### Work order
Only the pictures are to be left out; please reproduce everything else in the data exactly.

+++++

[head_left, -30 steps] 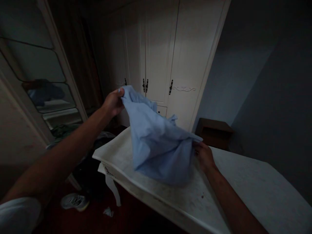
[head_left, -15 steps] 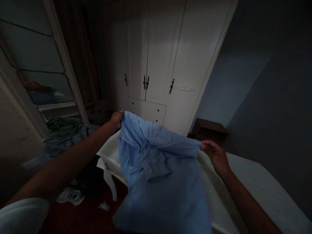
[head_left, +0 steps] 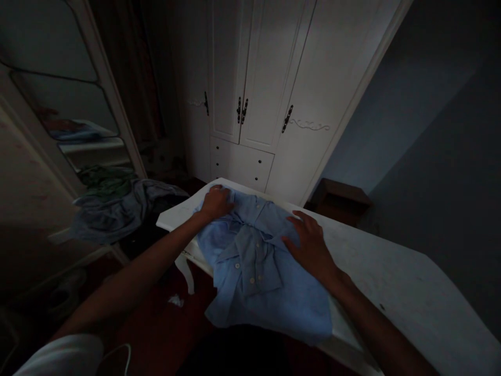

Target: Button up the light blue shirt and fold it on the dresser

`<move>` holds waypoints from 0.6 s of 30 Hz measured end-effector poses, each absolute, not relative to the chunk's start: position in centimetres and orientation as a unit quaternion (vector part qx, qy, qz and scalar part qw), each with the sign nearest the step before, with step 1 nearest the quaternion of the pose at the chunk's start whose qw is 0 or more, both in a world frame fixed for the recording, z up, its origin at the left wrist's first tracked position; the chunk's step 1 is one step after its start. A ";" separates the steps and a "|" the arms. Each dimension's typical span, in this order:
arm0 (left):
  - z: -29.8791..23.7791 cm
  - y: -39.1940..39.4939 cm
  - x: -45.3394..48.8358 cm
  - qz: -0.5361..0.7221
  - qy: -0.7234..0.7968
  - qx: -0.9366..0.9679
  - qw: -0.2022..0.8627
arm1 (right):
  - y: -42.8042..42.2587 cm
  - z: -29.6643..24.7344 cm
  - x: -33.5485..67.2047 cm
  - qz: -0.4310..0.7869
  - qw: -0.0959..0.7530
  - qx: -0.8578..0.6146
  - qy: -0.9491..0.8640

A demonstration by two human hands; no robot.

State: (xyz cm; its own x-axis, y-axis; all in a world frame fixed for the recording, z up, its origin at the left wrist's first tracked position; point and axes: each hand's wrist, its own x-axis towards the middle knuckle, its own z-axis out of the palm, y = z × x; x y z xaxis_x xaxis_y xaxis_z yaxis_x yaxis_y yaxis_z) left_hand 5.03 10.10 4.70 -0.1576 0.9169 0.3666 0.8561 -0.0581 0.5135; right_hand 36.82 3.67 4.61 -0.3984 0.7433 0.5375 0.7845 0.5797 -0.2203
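Observation:
A light blue button shirt point(head_left: 258, 271) lies front-up on the white table point(head_left: 391, 282), its lower part hanging over the near edge. My left hand point(head_left: 216, 202) rests on the shirt's far left shoulder with the fingers curled down onto the cloth. My right hand point(head_left: 309, 241) lies flat on the shirt's right side, fingers spread and stretched toward the collar. Neither hand lifts the cloth.
A white wardrobe point(head_left: 270, 94) with dark handles stands behind the table. A heap of grey and green clothes point(head_left: 117, 203) lies at the left below a mirror frame point(head_left: 66, 109). A dark brown bedside cabinet point(head_left: 338, 201) sits by the blue wall. The floor is dark red.
The shirt, held up in the air by both hands before, now lies spread on the table. Both hands have come down onto it and released their pinch.

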 end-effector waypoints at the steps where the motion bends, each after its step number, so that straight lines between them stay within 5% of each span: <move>1: 4.4 9.7 5.3 0.267 0.690 0.672 0.036 | 3.8 4.6 35.9 -0.039 0.250 -0.460 -0.851; 4: 3.5 8.6 5.4 0.068 0.684 0.724 0.051 | 4.9 4.6 34.3 -0.028 0.085 -0.489 -0.868; 8: 3.2 8.0 3.4 0.025 0.644 0.761 0.076 | 6.6 5.9 34.9 0.004 -0.018 -0.504 -0.863; 18: 9.4 11.9 -4.3 0.266 0.672 0.690 -0.022 | 12.9 12.7 41.6 -0.010 0.405 -0.502 -0.764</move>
State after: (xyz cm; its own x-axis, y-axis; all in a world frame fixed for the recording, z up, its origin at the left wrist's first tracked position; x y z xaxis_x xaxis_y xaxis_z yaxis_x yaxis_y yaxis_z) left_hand -4.33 11.93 9.42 -0.0458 0.9171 0.3960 0.9400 -0.0946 0.3277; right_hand 41.61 12.88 12.71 -0.1685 0.7587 0.6293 0.7750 0.4965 -0.3911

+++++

### Solution for this problem
[head_left, -30 steps] 
[head_left, -15 steps] 
[head_left, +0 steps] 

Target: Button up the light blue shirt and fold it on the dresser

`<move>` holds waypoints from 0.6 s of 30 Hz measured end-effector poses, each absolute, not relative to the chunk's start: position in centimetres and orientation as a unit quaternion (vector part qx, qy, qz and scalar part qw), each with the sign nearest the step before, with step 1 nearest the quaternion of the pose at the chunk's start whose qw is 0 or more, both in a world frame fixed for the recording, z up, its origin at the left wrist's first tracked position; the chunk's step 1 is one step after its start. A ";" separates the steps and a "|" the arms. Each dimension's typical span, in this order:
arm0 (left):
  - z: -29.8791..23.7791 cm
  - y: -39.1940..39.4939 cm
  - x: -45.3394..48.8358 cm
  - qz: -0.5361..0.7221
  - qy: -0.7234..0.7968
  - qx: -0.9366..0.9679
  - qw: -0.2022..0.8627
arm1 (right):
  - y: -42.8042..42.2587 cm
  - z: -29.6643..24.7344 cm
  - x: -33.5485..67.2047 cm
  - qz: -0.4310..0.7869
  - qw: -0.0959..0.7530
  - qx: -0.8578..0.6146
  - qy: -0.9491..0.8640

A demonstration by two human hands; no robot.

State: (xyz cm; its own x-axis, y-axis; all in a world frame fixed for the recording, z up, its origin at the left wrist's first tracked position; point and axes: each hand's wrist, its own x-axis towards the middle knuckle, its own z-axis out of the palm, y = z × x; x y z xaxis_x xaxis_y xaxis_z yaxis_x yaxis_y yaxis_z) left_hand 5.03 10.10 4.70 -0.1576 0.9169 0.3666 0.8561 -0.0581 0.5135; right_hand 36.82 3.67 4.61 -0.3984 0.7433 0.5375 0.7845 0.5797 -0.2203
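Observation:
A light blue button shirt point(head_left: 258, 271) lies front-up on the white table point(head_left: 391, 282), its lower part hanging over the near edge. My left hand point(head_left: 216, 202) rests on the shirt's far left shoulder with the fingers curled down onto the cloth. My right hand point(head_left: 309, 241) lies flat on the shirt's right side, fingers spread and stretched toward the collar. Neither hand lifts the cloth.
A white wardrobe point(head_left: 270, 94) with dark handles stands behind the table. A heap of grey and green clothes point(head_left: 117, 203) lies at the left below a mirror frame point(head_left: 66, 109). A dark brown bedside cabinet point(head_left: 338, 201) sits by the blue wall. The floor is dark red.
The shirt, held up in the air by both hands before, now lies spread on the table. Both hands have come down onto it and released their pinch.
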
 end-effector waypoints at the steps where the motion bends, each after its step number, so that straight lines between them stay within 5% of each span: <move>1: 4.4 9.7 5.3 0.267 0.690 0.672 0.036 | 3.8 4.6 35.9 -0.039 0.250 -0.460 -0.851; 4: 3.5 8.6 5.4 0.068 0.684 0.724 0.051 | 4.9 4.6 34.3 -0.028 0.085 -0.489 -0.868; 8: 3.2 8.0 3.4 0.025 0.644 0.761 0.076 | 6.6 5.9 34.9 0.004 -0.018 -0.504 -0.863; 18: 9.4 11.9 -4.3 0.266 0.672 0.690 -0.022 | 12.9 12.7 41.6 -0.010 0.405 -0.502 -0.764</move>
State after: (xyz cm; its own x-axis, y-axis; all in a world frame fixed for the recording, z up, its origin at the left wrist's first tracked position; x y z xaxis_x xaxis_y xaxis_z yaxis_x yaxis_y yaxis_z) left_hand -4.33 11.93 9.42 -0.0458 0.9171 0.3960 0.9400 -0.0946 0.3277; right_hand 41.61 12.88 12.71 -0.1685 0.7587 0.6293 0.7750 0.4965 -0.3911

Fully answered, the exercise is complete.